As an instrumentalist Metheny is expert at bolstering the ethereal. “Come and See” starts with his harp-like Picasso guitar and lets saxophonist Chris Potter roam a bit on bass clarinet. When the engine of bassist Ben Williams and drummer Antonio Sanchez drops in, we find that it’s a vamp tune with a twist. Each soloist bends it a bit, and from the guitarist’s liquid pronouncements to the horn player’s animation (Potter is supple yet vigorous at every turn on this album) the performance seems to jet along while somehow floating. The comparatively aggressive “Two Folksongs” does something similar (and did so when Michael Brecker recorded it with Metheny on the latter’s terrific ‘80/81’). Though it glows with the leader’s acoustic strumming, it burns with the band’s rambunctious interplay.
Metheny’s music sounds earthier with a reed player in the band. Potter brings a gravitas to the inherent dolor of “Born” and reminds us of the joy in tearing shit apart on “Roof Dogs” and “Rise Up.” For a full two minutes, the group also rips through the fractious “Geneology,” which might be a pithy postcard pointing to the way Ornette Coleman influenced the guitarist early on (the band also bounces through Patnette’s “Police People” from their near-perfect 1985 outing, Song X).
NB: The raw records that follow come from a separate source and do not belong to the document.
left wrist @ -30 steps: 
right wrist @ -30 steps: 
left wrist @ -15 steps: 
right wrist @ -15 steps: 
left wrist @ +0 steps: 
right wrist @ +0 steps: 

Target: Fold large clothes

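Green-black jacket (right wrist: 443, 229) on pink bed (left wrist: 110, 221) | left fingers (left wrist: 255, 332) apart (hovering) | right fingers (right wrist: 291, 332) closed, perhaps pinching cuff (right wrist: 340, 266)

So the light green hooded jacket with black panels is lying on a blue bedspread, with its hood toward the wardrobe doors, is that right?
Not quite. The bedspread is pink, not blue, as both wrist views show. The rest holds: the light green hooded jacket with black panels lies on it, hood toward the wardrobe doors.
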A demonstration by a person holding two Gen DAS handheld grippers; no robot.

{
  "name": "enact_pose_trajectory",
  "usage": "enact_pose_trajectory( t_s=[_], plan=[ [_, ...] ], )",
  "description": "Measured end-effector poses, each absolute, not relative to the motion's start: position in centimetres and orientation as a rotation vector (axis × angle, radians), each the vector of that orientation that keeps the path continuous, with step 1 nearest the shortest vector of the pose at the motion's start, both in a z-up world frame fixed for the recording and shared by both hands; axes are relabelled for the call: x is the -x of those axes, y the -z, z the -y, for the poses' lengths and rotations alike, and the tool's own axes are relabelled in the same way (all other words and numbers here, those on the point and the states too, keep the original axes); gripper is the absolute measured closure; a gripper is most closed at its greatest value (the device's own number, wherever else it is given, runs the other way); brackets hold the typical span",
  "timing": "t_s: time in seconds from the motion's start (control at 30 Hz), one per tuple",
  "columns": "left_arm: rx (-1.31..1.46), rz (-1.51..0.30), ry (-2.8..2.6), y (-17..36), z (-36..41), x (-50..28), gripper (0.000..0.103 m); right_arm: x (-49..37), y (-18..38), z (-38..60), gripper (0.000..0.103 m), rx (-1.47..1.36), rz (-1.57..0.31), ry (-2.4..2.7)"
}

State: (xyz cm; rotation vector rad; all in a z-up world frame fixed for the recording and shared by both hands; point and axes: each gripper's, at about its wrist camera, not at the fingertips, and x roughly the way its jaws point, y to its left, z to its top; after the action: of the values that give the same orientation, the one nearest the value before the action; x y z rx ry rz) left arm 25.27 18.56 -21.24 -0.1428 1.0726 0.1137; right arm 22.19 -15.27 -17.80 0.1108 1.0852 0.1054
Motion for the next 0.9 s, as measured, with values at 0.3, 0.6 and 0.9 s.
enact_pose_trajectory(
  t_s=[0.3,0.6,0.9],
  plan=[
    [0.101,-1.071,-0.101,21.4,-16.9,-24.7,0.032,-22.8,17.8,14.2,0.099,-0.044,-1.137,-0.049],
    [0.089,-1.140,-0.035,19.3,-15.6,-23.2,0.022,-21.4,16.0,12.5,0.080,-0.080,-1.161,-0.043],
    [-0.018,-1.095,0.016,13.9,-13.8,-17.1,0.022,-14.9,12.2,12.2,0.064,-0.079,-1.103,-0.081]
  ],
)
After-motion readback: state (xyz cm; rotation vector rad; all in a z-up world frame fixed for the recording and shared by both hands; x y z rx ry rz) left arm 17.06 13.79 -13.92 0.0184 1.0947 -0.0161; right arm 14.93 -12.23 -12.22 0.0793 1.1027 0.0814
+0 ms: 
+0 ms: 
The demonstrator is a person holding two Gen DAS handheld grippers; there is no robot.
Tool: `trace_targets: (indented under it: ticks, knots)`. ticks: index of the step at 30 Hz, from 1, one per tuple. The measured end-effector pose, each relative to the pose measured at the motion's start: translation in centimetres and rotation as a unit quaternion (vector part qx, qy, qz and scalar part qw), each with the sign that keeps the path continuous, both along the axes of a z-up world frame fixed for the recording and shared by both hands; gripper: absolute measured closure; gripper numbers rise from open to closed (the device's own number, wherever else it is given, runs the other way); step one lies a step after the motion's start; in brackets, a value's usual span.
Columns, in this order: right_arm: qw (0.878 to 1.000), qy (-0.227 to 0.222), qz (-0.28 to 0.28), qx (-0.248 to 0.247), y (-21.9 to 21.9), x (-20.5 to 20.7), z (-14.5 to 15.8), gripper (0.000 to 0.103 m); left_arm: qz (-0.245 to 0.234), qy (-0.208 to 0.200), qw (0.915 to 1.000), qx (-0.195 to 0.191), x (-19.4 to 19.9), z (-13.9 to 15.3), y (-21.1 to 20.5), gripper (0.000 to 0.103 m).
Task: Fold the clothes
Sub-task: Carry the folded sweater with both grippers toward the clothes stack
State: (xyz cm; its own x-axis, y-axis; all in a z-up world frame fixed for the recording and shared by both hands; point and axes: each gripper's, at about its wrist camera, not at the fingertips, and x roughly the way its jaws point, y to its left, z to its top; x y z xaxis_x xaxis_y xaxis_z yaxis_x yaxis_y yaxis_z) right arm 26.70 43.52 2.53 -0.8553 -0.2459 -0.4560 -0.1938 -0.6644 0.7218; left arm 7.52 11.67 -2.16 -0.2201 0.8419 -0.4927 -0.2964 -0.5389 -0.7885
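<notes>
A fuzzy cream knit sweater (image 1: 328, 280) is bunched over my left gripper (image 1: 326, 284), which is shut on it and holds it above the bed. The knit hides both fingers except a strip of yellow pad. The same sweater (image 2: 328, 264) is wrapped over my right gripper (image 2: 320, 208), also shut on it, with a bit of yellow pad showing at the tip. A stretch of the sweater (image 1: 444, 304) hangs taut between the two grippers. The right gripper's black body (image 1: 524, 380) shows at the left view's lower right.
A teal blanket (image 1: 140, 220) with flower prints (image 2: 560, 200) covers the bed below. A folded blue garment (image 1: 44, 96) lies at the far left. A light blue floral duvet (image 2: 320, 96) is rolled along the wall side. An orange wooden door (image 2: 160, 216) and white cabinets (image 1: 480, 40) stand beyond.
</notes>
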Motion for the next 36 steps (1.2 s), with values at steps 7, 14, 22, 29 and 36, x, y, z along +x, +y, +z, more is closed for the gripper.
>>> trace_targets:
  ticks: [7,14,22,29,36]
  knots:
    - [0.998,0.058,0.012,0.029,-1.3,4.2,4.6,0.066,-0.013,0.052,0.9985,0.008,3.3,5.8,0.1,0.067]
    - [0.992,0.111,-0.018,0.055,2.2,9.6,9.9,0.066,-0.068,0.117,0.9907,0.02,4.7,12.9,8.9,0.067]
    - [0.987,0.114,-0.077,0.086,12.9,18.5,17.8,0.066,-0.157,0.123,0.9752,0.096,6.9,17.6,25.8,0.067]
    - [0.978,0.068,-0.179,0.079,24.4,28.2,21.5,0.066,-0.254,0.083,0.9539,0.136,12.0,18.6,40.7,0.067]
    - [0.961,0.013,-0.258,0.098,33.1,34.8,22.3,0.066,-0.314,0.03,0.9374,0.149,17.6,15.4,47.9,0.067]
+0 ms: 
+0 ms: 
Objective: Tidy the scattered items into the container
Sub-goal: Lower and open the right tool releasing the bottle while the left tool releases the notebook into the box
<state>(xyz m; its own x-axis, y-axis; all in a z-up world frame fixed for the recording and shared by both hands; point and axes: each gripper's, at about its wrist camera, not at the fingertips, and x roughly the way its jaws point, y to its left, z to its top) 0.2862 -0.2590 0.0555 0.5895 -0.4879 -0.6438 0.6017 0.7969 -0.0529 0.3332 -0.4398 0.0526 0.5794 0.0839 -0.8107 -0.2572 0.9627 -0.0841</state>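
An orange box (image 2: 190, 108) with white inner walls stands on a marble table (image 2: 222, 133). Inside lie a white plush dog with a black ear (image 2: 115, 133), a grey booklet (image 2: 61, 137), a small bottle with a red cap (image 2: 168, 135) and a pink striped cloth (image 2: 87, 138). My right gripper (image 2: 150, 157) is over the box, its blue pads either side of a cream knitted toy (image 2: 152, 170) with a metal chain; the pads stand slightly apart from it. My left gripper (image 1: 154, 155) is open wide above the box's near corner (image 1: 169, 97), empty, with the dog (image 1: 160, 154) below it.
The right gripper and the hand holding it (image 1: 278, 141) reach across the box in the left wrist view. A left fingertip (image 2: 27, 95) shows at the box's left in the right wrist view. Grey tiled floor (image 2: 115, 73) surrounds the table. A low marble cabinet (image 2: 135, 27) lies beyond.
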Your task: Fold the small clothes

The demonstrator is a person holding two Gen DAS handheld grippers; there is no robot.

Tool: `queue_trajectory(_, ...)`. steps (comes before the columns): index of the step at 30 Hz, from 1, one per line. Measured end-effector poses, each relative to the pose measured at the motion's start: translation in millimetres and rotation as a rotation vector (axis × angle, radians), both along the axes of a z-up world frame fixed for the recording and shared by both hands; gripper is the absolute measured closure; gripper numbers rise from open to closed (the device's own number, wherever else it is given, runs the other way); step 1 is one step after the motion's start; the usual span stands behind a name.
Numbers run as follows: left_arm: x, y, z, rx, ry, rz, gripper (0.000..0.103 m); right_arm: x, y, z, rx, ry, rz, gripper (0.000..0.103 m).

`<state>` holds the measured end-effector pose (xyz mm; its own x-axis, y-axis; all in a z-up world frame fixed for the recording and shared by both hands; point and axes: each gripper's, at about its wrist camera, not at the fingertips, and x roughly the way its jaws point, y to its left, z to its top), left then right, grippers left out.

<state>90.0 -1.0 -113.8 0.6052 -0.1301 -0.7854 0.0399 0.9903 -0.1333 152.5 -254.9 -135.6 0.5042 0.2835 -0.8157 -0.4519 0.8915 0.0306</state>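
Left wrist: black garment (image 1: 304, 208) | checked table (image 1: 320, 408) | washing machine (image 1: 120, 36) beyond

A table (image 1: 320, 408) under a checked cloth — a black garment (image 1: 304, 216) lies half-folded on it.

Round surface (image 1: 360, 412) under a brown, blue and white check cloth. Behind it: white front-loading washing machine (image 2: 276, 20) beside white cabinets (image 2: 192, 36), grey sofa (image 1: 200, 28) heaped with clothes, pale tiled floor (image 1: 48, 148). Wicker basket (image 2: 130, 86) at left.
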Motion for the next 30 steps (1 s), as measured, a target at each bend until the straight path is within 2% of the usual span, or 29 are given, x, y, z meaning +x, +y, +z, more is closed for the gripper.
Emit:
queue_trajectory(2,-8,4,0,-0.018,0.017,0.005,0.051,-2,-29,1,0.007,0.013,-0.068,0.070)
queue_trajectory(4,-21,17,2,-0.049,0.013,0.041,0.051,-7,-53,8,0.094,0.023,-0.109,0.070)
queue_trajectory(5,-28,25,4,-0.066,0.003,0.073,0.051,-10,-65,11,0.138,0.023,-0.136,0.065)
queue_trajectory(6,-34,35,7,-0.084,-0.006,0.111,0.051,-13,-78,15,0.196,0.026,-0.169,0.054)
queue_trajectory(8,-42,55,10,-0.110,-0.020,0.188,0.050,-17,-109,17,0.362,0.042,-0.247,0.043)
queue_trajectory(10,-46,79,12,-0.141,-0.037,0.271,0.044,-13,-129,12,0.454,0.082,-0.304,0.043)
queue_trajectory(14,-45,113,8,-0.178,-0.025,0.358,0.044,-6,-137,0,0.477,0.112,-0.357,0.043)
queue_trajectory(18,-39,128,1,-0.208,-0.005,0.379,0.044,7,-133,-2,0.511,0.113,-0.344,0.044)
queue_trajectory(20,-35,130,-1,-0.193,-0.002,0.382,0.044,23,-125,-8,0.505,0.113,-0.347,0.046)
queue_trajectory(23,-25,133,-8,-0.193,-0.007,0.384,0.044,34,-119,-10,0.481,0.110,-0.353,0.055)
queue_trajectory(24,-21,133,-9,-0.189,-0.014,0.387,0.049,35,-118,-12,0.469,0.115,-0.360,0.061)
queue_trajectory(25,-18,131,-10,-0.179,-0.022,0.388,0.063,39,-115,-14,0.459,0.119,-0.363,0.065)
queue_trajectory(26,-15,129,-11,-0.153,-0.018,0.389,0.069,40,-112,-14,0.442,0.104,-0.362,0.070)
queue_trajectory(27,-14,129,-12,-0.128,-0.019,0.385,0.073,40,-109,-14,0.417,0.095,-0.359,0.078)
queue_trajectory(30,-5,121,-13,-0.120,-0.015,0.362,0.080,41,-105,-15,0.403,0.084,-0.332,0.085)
Potter’s fluency positions him nicely for almost anything. His duet romp with the leader on “Cherokee” is a hot snapshot of his blowing skills, the spot on this record where he and Metheny sound like they’re having the most fun. Ultimately the saxophonist is as convincing on a freak-out as he is during the music’s most genteel passages.
And indeed there are several tender moments on The Unity Sessions. One of the most enchanting pieces is Metheny’s acoustic recital through a medley of past themes. Thirteen years ago he dropped ‘One Quiet Night,’ a boomer’s valentine to pop radio; it reminded doubters just how expressive he can be on his own. Here he ambles through seven originals before subsiding with a “Last Train Home” that puts a lump in your throat. It’s the direct opposite of “Go Get It,” the program’s closing track and an ornery rampage that suggests this adamant experimentalist won’t be abandoning the aggressive stuff any time soon. The distance between the two items is sizable, but as that signature shock of hair hits its graying phase of life, Metheny‘s vision becomes more and more commanding. It’s now powerful enough to make opposites feel like part of a whole. Unity, no matter how you slice it.